2 - A designação do Provedor do Animal é feita por despacho dos membros do Governo responsáveis pelas áreas das autarquias locais, do ambiente e da ação climática e da agricultura.
3 - O Provedor do Animal exerce as suas funções em regime de comissão de serviço e é equiparado para efeitos remuneratórios, de incompatibilidades, impedimentos e inibições a dirigente superior de 1.º grau.
4 - Quando expressamente previsto no respetivo despacho de designação, o Provedor do Animal pode exercer outras funções em regime de acumulação, nos termos da legislação em vigor, com os limites remuneratórios e de duração de tempo aí indicados e desde que não conflituantes ou incompatíveis com as funções de Provedor do Animal, sem necessidade de mais formalidades, designadamente atividades em instituições de ensino superior.
5 - O despacho de designação é publicado no Diário da República sendo publicitado, no prazo de 10 dias após a publicação, acompanhado de nota curricular e de declaração de ausência de conflito de interesses do designado, nos sítios na Internet do Governo, do Portal Autárquico, da Secretaria-Geral do Ministério do Ambiente, do Gabinete de Planeamento, Políticas e Administração Geral e dos serviços com competências em bem-estar animal.

  Artigo 6.º
Duração do mandato
O mandato do Provedor do Animal é de quatro anos, renovável, por uma vez, por igual período.

  Artigo 7.º
Apoio ao funcionamento
1 - No exercício das suas funções, o Provedor do Animal é coadjuvado a nível de recursos financeiros, técnicos e logísticos assegurados pela Secretaria-Geral do Ministério do Ambiente.
2 - O Provedor do Animal pode constituir uma equipa de apoio constituída por três licenciados, nomeadamente de entre as áreas das ciências jurídicas, da medicina veterinária, da biologia e do processamento estatístico de dados, e um assistente administrativo, com sede em Lisboa.
3 - As funções na equipa de apoio são exercidas em regime de mobilidade ou de cedência de interesse público.
4 - O regulamento de funcionamento da equipa de apoio é elaborado pelo Provedor do Animal e é sujeito a homologação dos membros do Governo responsáveis pelas áreas do ambiente e da ação climática e da agricultura.

  Artigo 8.º
Publicidade e acesso
Os meios de contacto e de apresentação de sugestões e queixas ao Provedor do Animal, bem como os pareceres, recomendações e relatórios por si produzidos são disponibilizados no respetivo sítio na Internet.

  Artigo 9.º
Entrada em vigor
O presente decreto regulamentar entra em vigor no dia seguinte ao da sua publicação.

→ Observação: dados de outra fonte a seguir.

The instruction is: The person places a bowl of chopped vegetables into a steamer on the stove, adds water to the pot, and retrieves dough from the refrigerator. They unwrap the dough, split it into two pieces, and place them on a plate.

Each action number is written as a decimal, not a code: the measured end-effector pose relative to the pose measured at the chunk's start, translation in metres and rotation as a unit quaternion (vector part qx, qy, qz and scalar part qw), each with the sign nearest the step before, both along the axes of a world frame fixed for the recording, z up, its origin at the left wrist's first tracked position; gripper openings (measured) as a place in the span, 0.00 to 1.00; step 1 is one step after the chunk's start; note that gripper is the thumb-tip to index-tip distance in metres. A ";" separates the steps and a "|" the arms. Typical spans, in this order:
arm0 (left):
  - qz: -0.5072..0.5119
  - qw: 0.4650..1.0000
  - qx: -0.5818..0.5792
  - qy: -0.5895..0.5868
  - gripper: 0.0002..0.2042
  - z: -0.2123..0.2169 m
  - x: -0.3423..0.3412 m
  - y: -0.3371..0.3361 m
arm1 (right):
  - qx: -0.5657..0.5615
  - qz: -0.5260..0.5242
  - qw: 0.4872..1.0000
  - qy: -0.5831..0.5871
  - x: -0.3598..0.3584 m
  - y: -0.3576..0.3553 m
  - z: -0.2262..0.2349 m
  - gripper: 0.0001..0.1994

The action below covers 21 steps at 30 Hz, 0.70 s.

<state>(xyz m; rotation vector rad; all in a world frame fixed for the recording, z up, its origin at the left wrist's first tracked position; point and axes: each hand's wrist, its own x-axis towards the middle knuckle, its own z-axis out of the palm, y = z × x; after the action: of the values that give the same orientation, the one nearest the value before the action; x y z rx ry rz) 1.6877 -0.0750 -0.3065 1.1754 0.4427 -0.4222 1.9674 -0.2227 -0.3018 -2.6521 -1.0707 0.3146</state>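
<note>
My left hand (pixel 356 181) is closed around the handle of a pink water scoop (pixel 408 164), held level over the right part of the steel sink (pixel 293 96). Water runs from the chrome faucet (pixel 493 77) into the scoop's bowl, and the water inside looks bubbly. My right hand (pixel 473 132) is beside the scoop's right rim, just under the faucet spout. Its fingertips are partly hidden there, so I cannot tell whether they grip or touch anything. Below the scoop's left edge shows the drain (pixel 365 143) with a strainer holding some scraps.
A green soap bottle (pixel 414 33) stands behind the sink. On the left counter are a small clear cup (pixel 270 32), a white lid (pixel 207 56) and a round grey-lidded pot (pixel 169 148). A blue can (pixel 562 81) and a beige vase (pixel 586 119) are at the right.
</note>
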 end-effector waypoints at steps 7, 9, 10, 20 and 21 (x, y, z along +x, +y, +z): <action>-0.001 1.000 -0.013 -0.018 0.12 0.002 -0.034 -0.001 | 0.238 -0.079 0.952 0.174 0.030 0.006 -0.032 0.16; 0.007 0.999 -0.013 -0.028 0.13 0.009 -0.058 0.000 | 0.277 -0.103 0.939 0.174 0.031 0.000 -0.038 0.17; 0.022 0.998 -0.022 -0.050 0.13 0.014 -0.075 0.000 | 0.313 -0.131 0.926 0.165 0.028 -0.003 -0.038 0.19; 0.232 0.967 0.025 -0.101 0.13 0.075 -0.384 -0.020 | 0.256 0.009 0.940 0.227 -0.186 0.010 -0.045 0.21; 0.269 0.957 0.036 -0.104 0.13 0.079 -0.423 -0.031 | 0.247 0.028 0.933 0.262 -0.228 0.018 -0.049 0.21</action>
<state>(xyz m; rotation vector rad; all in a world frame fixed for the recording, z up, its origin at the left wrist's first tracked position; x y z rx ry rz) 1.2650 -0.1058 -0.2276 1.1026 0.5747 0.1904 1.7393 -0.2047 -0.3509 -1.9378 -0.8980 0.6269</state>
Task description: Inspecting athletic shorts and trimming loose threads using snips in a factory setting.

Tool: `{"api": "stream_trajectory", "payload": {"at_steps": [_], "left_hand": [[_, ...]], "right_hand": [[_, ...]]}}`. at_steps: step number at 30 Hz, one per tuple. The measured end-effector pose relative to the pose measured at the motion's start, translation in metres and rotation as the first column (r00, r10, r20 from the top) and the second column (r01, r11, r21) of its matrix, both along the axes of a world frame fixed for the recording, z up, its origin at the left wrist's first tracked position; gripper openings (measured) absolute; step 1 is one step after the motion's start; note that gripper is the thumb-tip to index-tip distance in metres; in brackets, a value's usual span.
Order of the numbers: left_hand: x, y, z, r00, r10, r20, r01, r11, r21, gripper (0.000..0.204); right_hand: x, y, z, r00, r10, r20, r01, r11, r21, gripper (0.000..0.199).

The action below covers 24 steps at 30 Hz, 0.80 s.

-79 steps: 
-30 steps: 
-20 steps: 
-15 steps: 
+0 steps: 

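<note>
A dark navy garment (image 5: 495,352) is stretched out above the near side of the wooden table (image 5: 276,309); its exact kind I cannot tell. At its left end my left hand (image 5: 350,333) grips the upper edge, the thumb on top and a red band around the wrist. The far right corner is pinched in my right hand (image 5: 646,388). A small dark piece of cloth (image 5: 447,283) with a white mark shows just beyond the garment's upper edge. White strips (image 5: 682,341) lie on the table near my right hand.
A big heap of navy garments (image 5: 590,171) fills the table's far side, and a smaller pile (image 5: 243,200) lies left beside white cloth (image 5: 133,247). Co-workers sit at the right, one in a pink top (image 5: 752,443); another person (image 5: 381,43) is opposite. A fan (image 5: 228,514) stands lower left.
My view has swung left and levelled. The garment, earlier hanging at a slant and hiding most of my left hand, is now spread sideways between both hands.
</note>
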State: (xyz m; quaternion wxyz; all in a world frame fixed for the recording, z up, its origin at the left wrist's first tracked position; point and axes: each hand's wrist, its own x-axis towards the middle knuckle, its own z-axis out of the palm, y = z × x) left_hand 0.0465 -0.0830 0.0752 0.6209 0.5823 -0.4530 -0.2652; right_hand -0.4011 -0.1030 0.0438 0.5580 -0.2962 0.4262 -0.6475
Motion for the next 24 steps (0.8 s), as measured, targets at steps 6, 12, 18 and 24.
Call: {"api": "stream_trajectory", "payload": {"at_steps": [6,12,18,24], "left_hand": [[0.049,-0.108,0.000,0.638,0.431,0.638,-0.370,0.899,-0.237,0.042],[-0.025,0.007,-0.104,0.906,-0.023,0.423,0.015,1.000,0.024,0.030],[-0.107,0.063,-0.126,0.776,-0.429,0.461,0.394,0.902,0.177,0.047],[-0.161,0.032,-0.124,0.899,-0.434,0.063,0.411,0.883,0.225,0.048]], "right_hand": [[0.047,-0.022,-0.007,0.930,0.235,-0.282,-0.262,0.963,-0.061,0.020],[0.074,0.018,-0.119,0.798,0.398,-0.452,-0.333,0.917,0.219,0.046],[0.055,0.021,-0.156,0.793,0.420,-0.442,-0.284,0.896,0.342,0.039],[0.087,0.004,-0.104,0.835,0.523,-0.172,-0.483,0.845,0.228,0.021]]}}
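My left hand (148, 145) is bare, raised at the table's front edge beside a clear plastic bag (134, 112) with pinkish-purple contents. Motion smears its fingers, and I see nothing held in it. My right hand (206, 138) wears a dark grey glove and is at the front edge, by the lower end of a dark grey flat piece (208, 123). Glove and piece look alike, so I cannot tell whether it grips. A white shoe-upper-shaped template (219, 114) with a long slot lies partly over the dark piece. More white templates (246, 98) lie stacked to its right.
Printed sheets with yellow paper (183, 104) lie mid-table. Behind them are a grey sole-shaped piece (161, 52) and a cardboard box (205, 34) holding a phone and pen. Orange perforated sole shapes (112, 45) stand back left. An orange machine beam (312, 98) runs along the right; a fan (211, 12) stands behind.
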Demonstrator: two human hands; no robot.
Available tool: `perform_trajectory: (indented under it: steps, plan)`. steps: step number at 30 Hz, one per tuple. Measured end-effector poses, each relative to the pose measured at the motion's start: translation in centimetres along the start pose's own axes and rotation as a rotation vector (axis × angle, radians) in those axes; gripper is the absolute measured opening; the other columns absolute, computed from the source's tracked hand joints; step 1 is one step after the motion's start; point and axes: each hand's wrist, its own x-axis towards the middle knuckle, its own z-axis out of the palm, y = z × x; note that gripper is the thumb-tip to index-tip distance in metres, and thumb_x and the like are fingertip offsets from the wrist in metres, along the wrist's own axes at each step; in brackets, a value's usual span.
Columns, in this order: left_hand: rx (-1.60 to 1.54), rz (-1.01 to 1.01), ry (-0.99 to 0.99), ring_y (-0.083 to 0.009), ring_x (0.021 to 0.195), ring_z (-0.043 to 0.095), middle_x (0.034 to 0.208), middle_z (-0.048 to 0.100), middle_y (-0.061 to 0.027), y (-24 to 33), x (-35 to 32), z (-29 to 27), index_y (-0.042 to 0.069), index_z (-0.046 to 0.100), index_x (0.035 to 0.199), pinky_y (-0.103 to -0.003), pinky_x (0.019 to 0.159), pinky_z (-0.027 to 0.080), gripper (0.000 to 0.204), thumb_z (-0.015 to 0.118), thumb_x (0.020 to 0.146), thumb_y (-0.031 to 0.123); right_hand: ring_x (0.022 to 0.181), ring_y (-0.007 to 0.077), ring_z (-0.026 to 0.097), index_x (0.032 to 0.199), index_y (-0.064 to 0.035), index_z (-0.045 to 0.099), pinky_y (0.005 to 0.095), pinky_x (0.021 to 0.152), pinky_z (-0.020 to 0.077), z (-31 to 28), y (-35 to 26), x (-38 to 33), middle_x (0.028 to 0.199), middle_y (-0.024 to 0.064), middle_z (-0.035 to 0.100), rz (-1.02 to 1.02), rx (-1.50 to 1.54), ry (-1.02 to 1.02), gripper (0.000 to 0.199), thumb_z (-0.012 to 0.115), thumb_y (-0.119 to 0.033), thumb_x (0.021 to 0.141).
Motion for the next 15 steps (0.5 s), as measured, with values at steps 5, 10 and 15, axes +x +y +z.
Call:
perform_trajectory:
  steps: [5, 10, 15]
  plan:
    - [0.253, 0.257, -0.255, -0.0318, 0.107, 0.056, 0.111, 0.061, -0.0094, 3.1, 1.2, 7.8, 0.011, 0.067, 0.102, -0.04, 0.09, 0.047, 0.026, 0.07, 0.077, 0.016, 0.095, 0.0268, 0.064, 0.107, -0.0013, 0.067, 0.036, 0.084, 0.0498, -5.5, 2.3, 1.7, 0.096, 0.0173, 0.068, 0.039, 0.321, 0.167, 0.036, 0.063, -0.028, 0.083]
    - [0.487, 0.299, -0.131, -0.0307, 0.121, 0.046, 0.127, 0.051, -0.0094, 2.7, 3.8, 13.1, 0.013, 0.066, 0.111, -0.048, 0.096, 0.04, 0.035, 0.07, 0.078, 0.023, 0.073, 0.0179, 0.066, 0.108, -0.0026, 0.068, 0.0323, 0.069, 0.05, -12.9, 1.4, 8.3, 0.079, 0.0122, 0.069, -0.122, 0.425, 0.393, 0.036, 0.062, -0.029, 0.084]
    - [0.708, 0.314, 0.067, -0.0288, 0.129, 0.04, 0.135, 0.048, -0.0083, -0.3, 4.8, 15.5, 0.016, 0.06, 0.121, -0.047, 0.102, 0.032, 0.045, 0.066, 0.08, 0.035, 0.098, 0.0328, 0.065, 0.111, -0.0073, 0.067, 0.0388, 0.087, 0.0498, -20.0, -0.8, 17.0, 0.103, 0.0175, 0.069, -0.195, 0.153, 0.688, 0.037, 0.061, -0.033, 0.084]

Visto e aprovado em Conselho de Ministros de 25 de março de 2021. - António Luís Santos da Costa - Alexandra Ludomila Ribeiro Fernandes Leitão - João Pedro Soeiro de Matos Fernandes - Rui Manuel Costa Martinho.
Promulgado em 19 de junho de 2021.
Publique-se.
O Presidente da República, Marcelo Rebelo de Sousa.
Referendado em 22 de junho de 2021.
O Primeiro-Ministro, António Luís Santos da Costa.